ARTICLE

What my video camera means to me: journalist Elisa Iannacone

Journalist and cinematographer Elisa Iannacone reveals what she looks for in a camera and shares her shooting experiences with the Canon EOS C70 and XA55.
A video still showing journalist and cinematographer Elisa Iannacone filming with the Canon XA55 camcorder while cliff camping in Wales.

Journalist and cinematographer Elisa Iannacone travels the world covering war and natural disasters so she needs kit that she can rely on, and that can withstand tough conditions. To test the autofocus and image stabilisation capabilities of the Canon EOS C70 and the Canon XA55 camcorder, she took both cameras on an overnight camping trip, which would involve her filming from a tiny, portable ledge suspended from the edge of a cliff.

"When you tell a story in a way that's unexpected, you start to reframe people's views on it, and suddenly an audience that was once quite passive – because they feel like they've seen that image many times – becomes curious," says journalist and documentary cinematographer Elisa Iannacone.
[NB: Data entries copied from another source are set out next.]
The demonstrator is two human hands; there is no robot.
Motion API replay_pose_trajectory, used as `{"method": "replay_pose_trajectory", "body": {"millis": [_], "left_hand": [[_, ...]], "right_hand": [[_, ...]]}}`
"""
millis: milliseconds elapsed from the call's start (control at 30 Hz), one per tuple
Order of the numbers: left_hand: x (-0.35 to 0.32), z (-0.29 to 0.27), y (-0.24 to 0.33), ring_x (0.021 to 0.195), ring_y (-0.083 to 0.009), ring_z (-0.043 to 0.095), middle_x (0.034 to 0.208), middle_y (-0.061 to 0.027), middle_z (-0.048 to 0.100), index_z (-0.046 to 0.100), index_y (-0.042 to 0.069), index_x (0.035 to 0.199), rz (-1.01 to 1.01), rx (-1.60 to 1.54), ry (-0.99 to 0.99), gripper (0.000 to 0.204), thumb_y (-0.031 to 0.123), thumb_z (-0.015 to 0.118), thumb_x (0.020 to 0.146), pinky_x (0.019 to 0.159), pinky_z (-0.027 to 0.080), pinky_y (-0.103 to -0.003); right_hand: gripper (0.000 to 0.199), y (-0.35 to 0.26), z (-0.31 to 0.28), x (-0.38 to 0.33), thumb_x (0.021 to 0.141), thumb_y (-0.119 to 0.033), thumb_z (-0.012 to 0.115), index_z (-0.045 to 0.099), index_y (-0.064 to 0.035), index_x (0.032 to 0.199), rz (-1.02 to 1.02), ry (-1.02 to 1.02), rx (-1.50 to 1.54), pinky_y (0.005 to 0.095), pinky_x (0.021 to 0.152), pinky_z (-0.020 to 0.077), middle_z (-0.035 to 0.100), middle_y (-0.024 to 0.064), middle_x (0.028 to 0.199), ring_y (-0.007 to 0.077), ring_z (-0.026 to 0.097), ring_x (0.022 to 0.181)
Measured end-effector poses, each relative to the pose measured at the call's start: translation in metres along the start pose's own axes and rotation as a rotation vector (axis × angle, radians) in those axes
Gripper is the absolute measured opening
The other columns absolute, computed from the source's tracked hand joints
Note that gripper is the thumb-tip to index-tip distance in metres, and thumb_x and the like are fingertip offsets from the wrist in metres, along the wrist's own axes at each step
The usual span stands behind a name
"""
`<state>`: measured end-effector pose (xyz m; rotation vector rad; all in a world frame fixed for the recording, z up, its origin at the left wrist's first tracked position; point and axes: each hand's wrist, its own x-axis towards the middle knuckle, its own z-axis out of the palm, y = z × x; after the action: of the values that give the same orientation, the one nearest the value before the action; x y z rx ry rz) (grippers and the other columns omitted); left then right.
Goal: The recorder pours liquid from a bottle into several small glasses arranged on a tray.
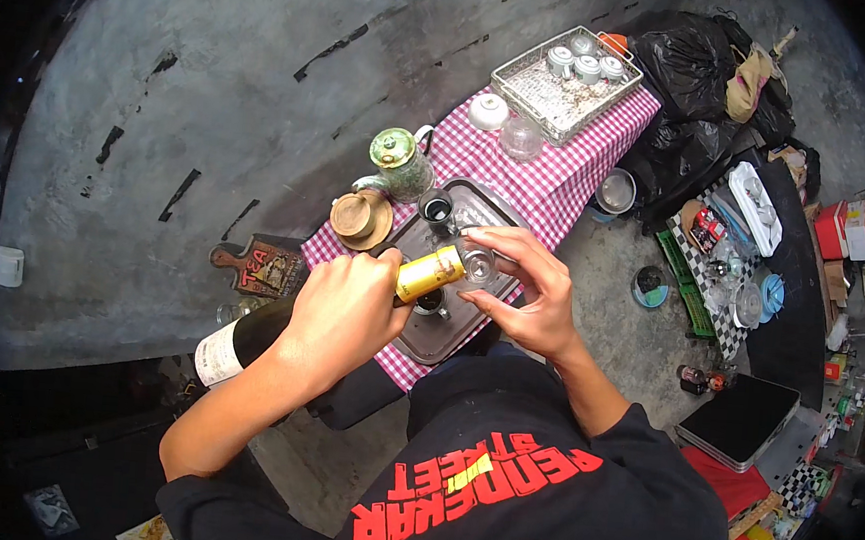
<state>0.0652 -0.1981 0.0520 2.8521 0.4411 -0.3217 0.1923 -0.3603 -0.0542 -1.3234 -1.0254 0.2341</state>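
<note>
My left hand (345,302) is wrapped round the neck of a dark wine bottle (266,331) with gold foil and a pale label. The bottle lies tilted, its mouth pointing right at a small clear glass (480,266). My right hand (534,289) curves round that glass, thumb and fingers on its sides. Whether liquid flows between them I cannot tell. Below is a metal tray (434,344) bearing a dark mug (437,208) and a second mug (431,304), partly hidden by the bottle neck. A green teapot (400,163) and a wooden cup on a saucer (356,217) stand beside the tray.
A red-and-white checked cloth (570,174) covers the table. Farther along it are a white bowl (489,111), a clear glass bowl (521,139) and a wire basket (560,128) with several cups. A wooden board (258,266) is at the left; black bags (685,72) lie beyond.
</note>
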Motion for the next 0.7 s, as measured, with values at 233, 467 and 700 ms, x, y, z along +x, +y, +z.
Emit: {"method": "replay_pose_trajectory", "body": {"millis": [233, 467, 700], "left_hand": [[-0.0026, -0.0001, -0.0025, 0.074, -0.0415, 0.066, 0.072, -0.0238, 0.065, 0.061, -0.002, 0.092, -0.007, 0.013, 0.009, 0.024, 0.015, 0.07, 0.078, 0.07, 0.053, -0.05], [-0.004, -0.0011, -0.0003, 0.074, -0.0416, 0.066, 0.071, -0.0238, 0.065, 0.062, -0.001, 0.091, -0.003, 0.023, 0.016, 0.023, 0.016, 0.07, 0.077, 0.07, 0.053, -0.05], [-0.0038, -0.0015, 0.0011, 0.073, -0.0413, 0.067, 0.071, -0.0243, 0.065, 0.063, -0.002, 0.092, 0.005, 0.022, 0.004, 0.024, 0.016, 0.07, 0.078, 0.069, 0.053, -0.05]], "right_hand": [[0.056, -0.0011, -0.0016, 0.0014, 0.074, 0.003, 0.08, 0.059, 0.0037, 0.126, 0.008, -0.088, 0.025, 0.0351, 0.096, 0.0549, 0.058, 0.0167, 0.126, 0.0252, 0.06, 0.118], [0.056, -0.0011, -0.0018, 0.0017, 0.074, 0.002, 0.08, 0.06, 0.0032, 0.126, 0.009, -0.091, 0.024, 0.0341, 0.095, 0.0551, 0.058, 0.0166, 0.126, 0.0249, 0.06, 0.117], [0.056, 0.0001, -0.0003, 0.0012, 0.073, 0.002, 0.08, 0.06, 0.0022, 0.126, -0.018, -0.092, 0.016, 0.0334, 0.095, 0.0544, 0.059, 0.0165, 0.125, 0.025, 0.061, 0.117]]}}
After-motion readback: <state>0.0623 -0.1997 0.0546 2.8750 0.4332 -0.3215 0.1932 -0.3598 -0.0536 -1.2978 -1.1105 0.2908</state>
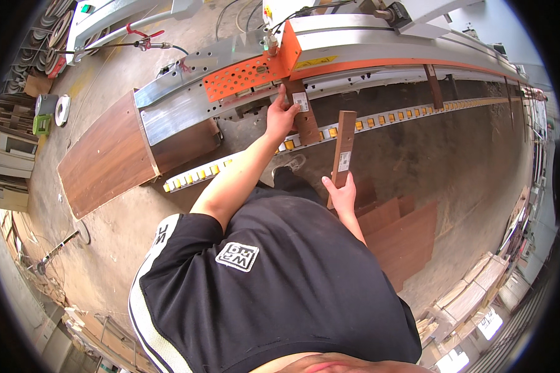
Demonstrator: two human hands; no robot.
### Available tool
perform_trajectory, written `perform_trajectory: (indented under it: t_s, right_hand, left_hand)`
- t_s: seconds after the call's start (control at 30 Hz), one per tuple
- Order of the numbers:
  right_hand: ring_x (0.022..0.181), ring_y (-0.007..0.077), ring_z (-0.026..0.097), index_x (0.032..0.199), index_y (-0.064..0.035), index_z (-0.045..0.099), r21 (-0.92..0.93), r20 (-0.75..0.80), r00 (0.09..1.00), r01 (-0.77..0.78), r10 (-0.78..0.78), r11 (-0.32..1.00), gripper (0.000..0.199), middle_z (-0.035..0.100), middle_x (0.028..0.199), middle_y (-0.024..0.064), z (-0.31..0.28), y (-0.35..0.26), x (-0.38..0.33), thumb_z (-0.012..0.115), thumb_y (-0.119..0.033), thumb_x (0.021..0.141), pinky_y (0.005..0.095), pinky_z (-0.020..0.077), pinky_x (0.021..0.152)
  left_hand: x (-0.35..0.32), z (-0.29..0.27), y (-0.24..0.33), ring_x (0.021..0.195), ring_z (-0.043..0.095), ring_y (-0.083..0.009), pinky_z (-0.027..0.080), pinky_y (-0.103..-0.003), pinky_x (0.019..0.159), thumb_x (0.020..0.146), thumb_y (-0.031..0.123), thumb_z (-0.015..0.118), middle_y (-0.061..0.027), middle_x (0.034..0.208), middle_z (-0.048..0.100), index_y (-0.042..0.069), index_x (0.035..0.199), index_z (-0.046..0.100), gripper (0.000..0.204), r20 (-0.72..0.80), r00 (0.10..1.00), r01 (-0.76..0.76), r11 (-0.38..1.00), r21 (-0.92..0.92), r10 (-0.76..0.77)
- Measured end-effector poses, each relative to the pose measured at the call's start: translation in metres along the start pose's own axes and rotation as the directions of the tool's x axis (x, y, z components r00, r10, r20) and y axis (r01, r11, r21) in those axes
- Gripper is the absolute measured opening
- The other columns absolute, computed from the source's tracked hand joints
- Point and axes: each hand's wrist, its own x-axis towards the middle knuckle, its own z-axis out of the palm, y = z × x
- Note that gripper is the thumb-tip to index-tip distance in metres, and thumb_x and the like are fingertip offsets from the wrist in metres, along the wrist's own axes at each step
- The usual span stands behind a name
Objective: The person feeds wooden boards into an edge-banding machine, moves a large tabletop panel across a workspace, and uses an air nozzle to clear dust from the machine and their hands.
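At 3 o'clock, a brown wooden strip with a white label is being gripped near its lower end by the right hand, its length being pointed toward 12. At 4 o'clock, brown panels are lying on the floor. Farther out, between 12 and 1, a rail of yellow rollers is being crossed by a labelled brown board. Its left edge is being touched by the left hand at 12; whether that hand is closing on it cannot be told. Beyond, an orange perforated bracket is standing just beside the board's far end.
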Motion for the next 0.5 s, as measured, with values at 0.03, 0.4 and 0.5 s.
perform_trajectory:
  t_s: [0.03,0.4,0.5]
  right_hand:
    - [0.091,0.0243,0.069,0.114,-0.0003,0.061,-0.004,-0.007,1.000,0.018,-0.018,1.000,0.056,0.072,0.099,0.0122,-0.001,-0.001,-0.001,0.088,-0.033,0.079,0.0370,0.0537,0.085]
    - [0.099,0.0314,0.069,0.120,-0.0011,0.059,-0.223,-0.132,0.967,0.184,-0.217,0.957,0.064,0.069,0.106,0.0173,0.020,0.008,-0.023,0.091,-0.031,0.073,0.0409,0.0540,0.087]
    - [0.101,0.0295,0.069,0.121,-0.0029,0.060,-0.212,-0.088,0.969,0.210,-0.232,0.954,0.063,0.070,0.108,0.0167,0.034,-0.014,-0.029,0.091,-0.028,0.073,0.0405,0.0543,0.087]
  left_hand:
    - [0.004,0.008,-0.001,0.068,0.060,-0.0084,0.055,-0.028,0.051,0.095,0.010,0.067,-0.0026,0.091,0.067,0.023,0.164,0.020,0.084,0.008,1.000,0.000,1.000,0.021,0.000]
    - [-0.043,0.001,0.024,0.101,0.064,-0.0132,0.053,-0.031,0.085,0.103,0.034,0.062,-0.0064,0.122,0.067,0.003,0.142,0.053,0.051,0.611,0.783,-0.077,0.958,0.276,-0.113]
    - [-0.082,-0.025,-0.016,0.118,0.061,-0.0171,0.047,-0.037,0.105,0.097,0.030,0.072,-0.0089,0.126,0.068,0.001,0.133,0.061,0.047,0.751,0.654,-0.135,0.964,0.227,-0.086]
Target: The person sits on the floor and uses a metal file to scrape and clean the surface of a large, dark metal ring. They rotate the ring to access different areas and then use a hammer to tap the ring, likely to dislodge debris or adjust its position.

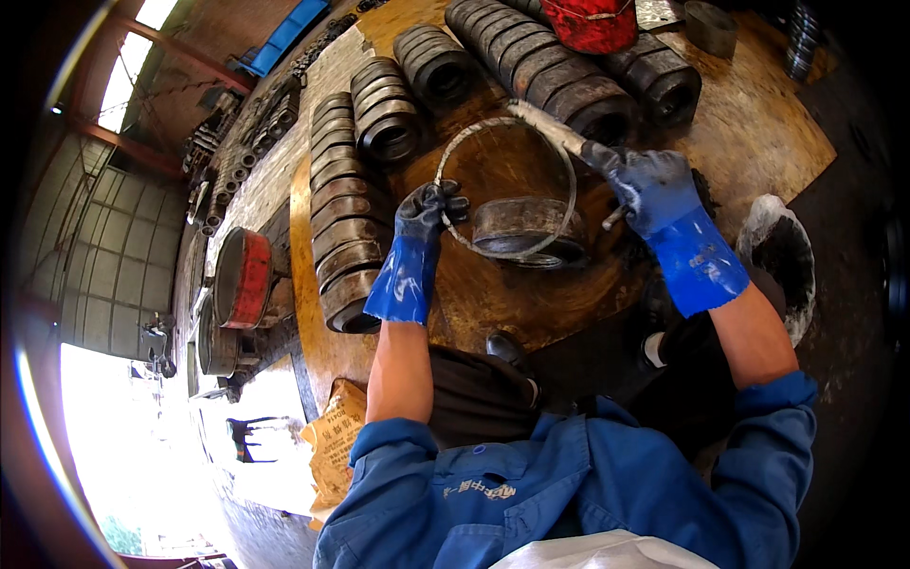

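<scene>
Both my hands wear long blue gloves with dark, stained palms. My left hand (428, 207) is closed on the left side of a thin metal ring (455, 147), held up in front of me. In my right hand (654, 185) is a brush-like tool (550, 128) with a thick pale end. That end lies across the ring's upper right edge; whether it touches the ring, I cannot tell. The other end of the tool shows below my fist. Under the held ring, a wide, dark metal ring (521, 220) rests on the stained brown board (502, 308).
Rows of stacked dark metal rings (336, 209) stand left and beyond. A red bucket (592, 24) is at the far side. Near my right forearm sits a pale-rimmed bucket (806, 256) with a dark inside. A torn brown paper sack (334, 441) lies left; a red-banded drum (248, 278) stands past it.
</scene>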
It's a belief that has driven her to create a diverse portfolio of work, shooting videos and documentaries in more than 30 countries and across six continents.

A trained cinematographer, Elisa's work has featured in National Geographic, Newsweek and VICE magazine and on BBC World News. Drawn to human rights stories and underreported issues, she has covered war zones and natural disasters, from domestic violence in Iraqi refugee camps to the devastation of Cyclone Idai in Mozambique in 2019.
Two children standing next to a river covered in algae and lined by palm trees.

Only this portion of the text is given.